Previous experiments have shown that the population constant doesn’t particularly matter in Ms. PacMan, assuming infinite iterations, but they do matter in Blocks World. Or at least in module creation. One of the problems seems to be while creating the clear module, which creates a sub-optimal module due to the elite samples can be so unstable.
I think it is safest to leave the population constant at 50, which is a reasonable number of samples for Blocks World. The only problem is that of Ms. PacMan which requires many more elites.
As noted in the previous post, the curren algorithm has specified values for when a rule mutates, is removed, is converged, or can be used to create new modules. These have no current guarantees and will be the first thing to be attacked if presented in a paper.
I need to work on formalising the algorithm and recognising key points where new ruyles can be created. Certainly, every single possible rule could be created, but that isn’t very prudent and will degrade down to nothing more than a search through all possible solutions. Ideally, the agent needs a heuristical search that only expands interesting rules and removes useless rules. When the agent has finished looking at the rules (cannot find any more interesting rules), then it can begin thinking about convergence upon an optimal distribution.
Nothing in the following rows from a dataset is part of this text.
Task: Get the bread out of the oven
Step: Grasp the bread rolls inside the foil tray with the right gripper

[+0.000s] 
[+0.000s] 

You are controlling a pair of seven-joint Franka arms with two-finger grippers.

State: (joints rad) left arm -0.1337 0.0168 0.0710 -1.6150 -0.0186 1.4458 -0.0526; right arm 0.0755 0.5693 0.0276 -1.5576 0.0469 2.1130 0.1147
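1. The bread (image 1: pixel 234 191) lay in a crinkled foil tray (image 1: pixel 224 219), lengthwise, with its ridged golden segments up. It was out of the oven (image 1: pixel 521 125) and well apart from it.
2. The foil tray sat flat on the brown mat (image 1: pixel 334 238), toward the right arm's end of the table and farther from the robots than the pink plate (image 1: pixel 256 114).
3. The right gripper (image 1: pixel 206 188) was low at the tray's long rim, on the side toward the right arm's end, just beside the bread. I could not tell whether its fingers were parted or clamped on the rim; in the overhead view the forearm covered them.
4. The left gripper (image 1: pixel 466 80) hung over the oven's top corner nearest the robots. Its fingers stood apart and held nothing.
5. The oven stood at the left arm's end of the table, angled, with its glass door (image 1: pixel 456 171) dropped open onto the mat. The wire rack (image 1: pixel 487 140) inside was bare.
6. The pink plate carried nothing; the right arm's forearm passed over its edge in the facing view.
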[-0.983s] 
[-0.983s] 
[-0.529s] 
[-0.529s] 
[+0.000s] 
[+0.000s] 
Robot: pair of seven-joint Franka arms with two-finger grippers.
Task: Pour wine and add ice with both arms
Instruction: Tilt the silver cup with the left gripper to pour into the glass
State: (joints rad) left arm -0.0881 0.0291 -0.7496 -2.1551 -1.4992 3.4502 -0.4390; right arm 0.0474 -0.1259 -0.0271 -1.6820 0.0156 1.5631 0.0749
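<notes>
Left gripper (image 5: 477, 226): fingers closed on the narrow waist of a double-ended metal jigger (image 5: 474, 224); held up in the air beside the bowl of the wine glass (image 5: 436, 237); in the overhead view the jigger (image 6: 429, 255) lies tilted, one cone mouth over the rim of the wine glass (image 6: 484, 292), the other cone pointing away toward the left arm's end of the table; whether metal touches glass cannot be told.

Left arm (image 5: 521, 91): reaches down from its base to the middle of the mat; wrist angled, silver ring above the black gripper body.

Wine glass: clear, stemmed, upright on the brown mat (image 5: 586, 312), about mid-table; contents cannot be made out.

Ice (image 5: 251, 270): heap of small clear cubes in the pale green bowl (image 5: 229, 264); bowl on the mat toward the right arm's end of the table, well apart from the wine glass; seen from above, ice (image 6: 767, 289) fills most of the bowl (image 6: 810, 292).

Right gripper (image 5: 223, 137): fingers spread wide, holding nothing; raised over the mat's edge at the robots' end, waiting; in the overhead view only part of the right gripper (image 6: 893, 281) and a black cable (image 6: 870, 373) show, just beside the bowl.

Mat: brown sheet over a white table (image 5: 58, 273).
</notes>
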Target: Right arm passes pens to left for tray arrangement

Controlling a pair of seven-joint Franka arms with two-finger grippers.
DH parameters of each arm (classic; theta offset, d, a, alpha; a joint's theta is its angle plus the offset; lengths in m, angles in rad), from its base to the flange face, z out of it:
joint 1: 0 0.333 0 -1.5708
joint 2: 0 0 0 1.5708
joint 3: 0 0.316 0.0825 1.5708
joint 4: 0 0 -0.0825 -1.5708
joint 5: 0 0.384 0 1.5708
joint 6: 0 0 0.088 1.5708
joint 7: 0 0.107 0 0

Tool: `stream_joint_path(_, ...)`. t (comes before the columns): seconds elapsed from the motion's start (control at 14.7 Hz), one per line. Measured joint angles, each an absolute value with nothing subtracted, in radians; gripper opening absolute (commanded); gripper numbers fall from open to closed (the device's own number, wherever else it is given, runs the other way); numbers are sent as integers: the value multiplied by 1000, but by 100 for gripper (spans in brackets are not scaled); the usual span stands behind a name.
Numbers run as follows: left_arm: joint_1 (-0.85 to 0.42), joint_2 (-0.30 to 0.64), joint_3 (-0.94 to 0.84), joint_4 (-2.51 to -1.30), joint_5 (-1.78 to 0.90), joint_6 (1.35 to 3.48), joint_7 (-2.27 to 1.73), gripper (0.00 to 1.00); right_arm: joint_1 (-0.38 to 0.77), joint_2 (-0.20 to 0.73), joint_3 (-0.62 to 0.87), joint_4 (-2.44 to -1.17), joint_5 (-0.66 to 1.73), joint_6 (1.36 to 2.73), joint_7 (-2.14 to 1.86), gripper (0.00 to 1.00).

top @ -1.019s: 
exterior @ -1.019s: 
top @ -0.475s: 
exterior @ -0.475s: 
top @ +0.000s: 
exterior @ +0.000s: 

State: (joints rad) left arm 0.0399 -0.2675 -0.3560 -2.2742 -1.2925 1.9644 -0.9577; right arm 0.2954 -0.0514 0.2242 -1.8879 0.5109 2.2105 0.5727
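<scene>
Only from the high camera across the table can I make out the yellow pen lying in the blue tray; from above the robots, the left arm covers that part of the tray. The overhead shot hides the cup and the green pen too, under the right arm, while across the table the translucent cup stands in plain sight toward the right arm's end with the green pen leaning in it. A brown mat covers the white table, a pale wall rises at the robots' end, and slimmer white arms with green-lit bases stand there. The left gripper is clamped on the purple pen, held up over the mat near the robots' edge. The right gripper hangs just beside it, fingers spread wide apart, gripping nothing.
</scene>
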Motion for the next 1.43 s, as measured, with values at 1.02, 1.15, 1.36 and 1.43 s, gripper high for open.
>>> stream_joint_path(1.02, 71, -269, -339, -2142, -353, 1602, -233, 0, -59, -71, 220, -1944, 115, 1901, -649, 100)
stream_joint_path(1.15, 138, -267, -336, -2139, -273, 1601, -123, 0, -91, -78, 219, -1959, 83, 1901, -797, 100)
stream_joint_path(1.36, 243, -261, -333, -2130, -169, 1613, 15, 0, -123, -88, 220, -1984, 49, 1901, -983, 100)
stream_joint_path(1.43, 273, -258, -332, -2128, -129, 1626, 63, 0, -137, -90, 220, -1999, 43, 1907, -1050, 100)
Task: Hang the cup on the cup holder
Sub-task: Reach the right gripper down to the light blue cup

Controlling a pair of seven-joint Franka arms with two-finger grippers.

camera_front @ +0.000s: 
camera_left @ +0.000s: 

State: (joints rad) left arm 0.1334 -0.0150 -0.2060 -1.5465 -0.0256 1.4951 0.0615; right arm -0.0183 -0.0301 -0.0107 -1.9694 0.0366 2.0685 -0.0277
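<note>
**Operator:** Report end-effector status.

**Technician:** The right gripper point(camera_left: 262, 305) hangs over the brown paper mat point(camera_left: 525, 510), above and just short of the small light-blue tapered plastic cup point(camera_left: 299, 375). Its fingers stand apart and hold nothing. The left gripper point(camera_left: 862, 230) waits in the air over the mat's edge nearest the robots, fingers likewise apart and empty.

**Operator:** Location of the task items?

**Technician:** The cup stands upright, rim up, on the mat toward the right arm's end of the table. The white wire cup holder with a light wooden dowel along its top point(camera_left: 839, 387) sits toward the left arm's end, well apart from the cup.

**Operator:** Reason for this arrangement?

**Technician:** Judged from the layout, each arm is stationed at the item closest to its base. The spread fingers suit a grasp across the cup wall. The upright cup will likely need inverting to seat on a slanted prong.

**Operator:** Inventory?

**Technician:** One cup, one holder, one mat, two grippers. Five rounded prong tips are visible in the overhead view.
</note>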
I have finally finished refactoring the system to deal with StringFacts instead of Strings (cuts down on the String splitting/joining operations performed). Furthermore StringFacts are much more flexible than Strings, allowing the real work of condition noting and other observations to begin.
Something I trialled during the testing of the system was removing the averaging procedure of running a policy over three environment episodes and averaging the result. The learning should still theoretically converge to a good solution (probably the same one arrived at with averaging, assuming such an optimal solution exists), but there is a hiccup. The modularisation and mutation procedures (among other procedures) depend on settling periods for the agent to get a more clearly defined view of the environment. Because each rule only sees 1/3rd of the states, this takes 3 times longer, which has resulted in the agent converging to sub-optimal solutions before the optimal rule for Blocks World can even be created.
Clearly this needs to change. There is no ‘magic’ number at which the agent should create new mutations (or remove old ones, for that matter). I need to develop a formalism that states when a rule is ready to mutate, when a module is ready to be tested, or when the agent can truly believe that there is no better policy to learn.